About this exercise: Within the material below, transcribe exactly the lines from the one holding "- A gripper" through the one holding "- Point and", keeping both ends and skipping the rest.

Recorded data:
━━━━━━━━━━
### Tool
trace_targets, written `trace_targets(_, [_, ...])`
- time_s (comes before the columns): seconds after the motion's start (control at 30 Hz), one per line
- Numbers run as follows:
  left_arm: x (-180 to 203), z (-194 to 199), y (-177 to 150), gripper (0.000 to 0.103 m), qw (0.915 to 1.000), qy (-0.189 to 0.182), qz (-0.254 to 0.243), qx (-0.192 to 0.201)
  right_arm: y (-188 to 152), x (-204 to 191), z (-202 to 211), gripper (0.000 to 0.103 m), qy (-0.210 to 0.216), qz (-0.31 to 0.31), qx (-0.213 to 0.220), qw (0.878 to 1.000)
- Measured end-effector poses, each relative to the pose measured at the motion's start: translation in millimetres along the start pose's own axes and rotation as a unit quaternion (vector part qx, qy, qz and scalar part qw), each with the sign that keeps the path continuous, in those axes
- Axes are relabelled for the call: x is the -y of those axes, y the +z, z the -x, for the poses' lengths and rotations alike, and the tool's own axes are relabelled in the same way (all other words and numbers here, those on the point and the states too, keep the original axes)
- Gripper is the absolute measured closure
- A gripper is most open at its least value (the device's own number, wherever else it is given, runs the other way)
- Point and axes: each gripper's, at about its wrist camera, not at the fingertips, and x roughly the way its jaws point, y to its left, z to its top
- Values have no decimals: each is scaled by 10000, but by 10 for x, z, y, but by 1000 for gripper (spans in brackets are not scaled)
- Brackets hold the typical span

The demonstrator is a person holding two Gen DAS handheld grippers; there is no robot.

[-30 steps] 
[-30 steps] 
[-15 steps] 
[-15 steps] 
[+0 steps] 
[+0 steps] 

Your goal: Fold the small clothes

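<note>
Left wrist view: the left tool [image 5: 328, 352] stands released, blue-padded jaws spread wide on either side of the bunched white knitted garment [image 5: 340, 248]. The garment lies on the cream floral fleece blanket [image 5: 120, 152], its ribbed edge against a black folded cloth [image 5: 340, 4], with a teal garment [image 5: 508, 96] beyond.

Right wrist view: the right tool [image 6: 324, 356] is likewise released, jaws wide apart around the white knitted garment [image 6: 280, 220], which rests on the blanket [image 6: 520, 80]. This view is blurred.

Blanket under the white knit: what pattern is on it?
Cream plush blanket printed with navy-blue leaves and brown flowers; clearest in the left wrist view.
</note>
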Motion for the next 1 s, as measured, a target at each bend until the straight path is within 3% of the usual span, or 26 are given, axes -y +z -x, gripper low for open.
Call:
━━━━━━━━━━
Output for this exercise:
- A gripper is most open at its least value (the device's own number, wherever else it is given, runs the other way)
- Point and axes: each gripper's, at about its wrist camera, not at the fingertips, and x roughly the way its jaws point, y to its left, z to its top

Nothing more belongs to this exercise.